[Opening Data supplied section]
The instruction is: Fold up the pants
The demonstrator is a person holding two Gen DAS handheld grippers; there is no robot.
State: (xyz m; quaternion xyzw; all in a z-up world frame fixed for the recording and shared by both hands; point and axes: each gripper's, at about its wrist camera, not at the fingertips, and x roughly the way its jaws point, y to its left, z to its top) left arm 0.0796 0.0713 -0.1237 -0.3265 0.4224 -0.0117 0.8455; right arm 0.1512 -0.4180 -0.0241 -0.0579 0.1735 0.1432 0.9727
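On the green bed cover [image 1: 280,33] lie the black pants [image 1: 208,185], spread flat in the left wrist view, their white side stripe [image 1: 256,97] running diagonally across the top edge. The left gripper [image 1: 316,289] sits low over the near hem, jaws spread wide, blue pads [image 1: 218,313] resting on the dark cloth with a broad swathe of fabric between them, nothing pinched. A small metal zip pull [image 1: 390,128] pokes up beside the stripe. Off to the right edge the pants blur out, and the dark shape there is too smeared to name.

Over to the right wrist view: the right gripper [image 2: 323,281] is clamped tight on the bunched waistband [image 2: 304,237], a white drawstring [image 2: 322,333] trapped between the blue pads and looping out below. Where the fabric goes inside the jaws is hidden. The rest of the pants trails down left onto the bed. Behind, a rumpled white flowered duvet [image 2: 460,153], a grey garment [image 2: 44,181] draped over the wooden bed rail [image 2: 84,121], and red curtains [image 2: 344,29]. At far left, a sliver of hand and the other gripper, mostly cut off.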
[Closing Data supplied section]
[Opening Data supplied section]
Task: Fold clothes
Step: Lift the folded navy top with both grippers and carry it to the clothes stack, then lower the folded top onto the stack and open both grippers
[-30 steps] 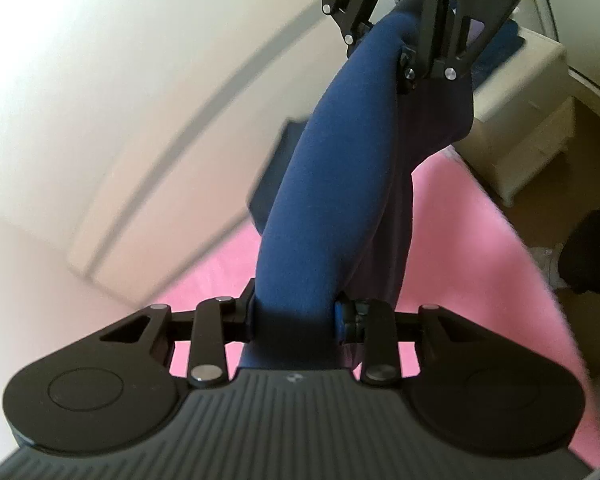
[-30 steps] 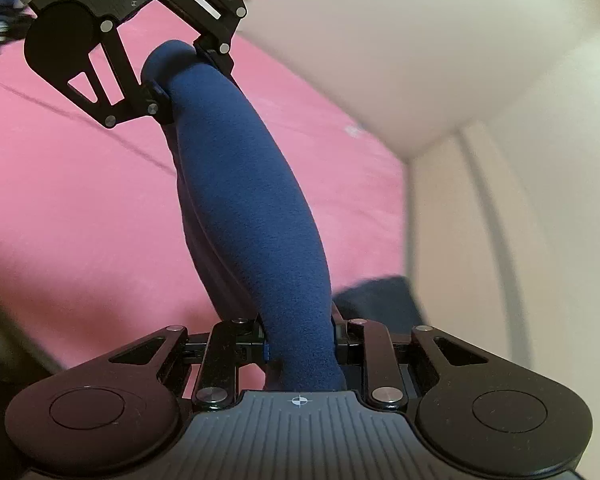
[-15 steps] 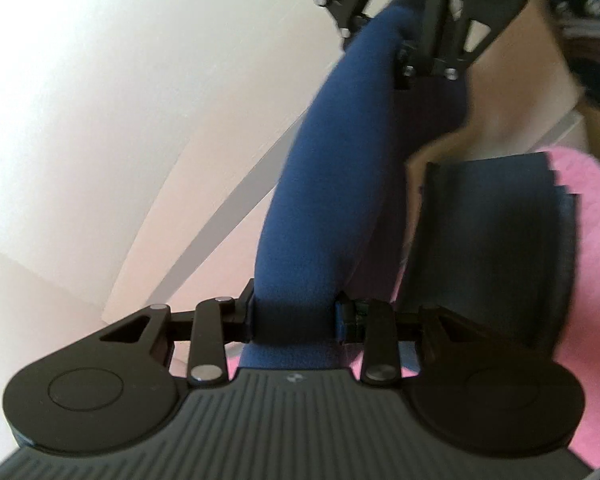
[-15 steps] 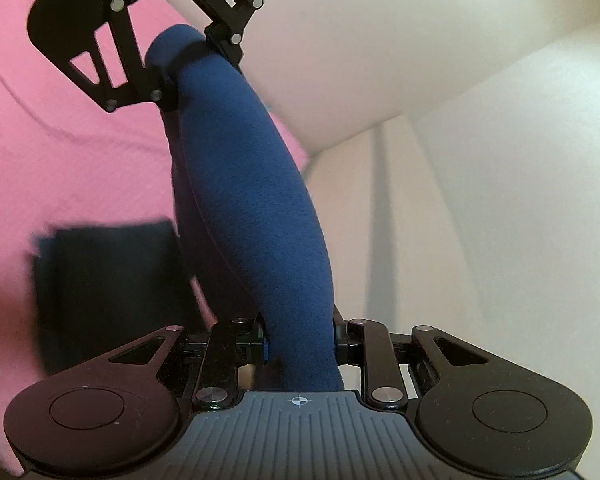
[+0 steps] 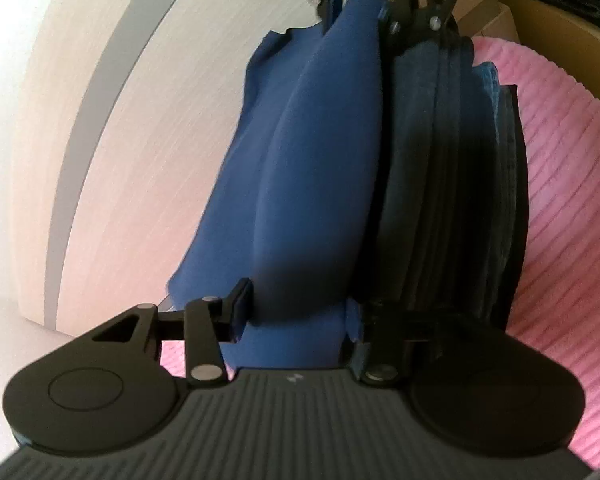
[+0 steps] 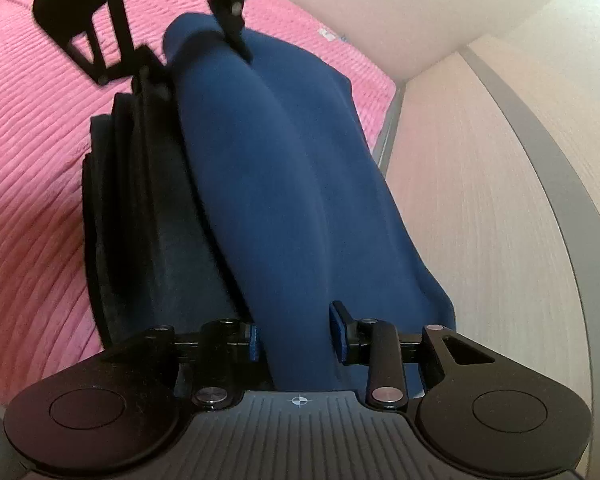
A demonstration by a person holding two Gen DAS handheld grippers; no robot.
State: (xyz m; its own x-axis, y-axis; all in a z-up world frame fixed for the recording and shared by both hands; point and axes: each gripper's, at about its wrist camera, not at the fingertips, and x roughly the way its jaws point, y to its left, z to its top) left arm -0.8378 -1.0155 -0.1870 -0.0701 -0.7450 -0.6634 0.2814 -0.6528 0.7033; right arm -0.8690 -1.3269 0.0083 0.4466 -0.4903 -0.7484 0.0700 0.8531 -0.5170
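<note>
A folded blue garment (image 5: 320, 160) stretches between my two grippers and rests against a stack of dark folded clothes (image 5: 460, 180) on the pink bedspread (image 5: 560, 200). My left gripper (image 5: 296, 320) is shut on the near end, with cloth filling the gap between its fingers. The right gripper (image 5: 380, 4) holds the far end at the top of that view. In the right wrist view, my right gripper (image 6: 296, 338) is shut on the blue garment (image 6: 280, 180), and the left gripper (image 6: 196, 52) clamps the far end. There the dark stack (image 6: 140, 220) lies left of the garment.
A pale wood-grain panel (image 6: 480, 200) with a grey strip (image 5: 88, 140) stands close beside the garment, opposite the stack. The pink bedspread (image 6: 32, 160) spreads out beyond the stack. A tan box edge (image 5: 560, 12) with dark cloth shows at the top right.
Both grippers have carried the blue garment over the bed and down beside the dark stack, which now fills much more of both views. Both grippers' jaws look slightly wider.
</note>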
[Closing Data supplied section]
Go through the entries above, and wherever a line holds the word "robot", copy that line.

(Reply to the task)
The demonstrator is a person holding two Gen DAS handheld grippers; there is no robot.
A demonstration by a person holding two Gen DAS handheld grippers; no robot.

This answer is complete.